WORK ITEM – From the listing below, restate word for word the lines from the line containing "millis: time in" down through the line containing "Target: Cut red". Exclude pictures.

INPUT DATA –
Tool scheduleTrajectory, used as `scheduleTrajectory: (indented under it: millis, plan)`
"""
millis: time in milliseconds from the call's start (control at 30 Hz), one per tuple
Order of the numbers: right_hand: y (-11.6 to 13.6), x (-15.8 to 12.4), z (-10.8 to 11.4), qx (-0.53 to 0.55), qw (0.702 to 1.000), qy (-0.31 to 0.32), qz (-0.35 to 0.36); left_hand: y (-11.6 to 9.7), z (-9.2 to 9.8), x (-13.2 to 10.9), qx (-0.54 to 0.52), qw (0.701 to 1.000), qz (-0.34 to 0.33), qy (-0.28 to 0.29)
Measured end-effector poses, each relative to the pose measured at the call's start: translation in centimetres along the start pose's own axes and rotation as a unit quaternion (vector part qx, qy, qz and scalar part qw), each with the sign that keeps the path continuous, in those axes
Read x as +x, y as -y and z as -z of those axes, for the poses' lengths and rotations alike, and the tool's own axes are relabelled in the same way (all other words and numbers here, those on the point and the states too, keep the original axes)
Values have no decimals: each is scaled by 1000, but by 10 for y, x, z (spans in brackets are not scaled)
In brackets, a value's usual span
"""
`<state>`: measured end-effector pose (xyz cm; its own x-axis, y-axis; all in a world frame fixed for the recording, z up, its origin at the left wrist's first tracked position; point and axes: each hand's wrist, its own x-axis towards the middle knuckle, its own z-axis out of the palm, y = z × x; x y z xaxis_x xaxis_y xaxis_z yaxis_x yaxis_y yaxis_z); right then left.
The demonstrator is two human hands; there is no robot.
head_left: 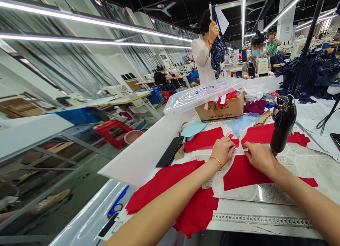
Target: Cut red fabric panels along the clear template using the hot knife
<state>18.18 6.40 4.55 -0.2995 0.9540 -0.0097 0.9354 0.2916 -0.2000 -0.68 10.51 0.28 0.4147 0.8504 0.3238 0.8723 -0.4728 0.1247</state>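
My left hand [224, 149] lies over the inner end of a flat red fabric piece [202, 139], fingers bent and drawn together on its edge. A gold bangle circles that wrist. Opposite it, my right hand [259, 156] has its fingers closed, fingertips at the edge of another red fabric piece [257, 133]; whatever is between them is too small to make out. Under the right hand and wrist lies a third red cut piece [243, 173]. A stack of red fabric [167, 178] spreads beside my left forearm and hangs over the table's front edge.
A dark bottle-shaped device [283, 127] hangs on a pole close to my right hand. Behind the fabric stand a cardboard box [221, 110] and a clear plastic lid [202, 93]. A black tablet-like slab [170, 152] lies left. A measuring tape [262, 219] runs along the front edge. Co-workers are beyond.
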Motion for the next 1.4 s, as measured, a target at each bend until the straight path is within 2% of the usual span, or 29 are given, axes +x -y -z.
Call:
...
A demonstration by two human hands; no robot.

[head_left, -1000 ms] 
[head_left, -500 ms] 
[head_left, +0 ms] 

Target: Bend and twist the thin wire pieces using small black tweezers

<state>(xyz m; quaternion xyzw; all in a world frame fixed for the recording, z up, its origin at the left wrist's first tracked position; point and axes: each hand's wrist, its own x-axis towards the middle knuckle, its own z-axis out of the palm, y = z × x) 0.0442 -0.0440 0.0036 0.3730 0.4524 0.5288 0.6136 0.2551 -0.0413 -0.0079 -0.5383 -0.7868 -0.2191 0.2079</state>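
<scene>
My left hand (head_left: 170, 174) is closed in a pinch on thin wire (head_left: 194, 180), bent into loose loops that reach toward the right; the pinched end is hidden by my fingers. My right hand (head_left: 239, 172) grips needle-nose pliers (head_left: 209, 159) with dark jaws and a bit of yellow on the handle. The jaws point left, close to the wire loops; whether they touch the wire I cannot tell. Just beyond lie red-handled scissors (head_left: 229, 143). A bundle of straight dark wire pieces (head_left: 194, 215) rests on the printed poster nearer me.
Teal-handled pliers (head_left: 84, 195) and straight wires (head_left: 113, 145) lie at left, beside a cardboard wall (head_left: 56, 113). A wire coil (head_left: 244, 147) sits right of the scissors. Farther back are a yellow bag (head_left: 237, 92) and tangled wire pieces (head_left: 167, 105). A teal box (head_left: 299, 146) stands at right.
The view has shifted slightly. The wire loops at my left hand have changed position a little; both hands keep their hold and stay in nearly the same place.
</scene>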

FINISHED TASK –
millis: time in milliseconds from the call's start (control at 30 Hz), one per tuple
Order of the numbers: right_hand: y (-11.6 to 13.6), x (-15.8 to 12.4), z (-10.8 to 11.4), qx (-0.53 to 0.55), qw (0.702 to 1.000), qy (-0.31 to 0.32), qz (-0.35 to 0.36); left_hand: y (-11.6 to 9.7), z (-9.2 to 9.8), x (-13.2 to 10.9), qx (-0.54 to 0.52), qw (0.701 to 1.000), qz (-0.34 to 0.33), qy (-0.28 to 0.29)
Measured end-effector poses, each relative to the pose measured at the call's start: translation in centimetres along the start pose's own axes and rotation as a unit quaternion (vector part qx, qy, qz and scalar part qw), each with the sign that keeps the path continuous, in those axes
Read x as +x, y as -y and z as -z of those axes, for the poses' lengths and rotations alike, and the tool's own axes are relabelled in the same way (all other words and numbers here, those on the point and the states too, keep the original axes)
Values have no decimals: each is scaled by 1000, but by 10 for y, x, z (spans in brackets are not scaled)
In brackets, a value's usual span
"""
`<state>`: measured end-effector pose (xyz cm; its own x-axis, y-axis; all in a world frame fixed for the recording, z up, its origin at the left wrist's first tracked position; point and axes: each hand's wrist, its own x-axis towards the middle knuckle, its own z-axis out of the palm, y = z × x; x y z xaxis_x xaxis_y xaxis_z yaxis_x yaxis_y yaxis_z); right then left.
The demonstrator is two human hands; there is no robot.
head_left: 
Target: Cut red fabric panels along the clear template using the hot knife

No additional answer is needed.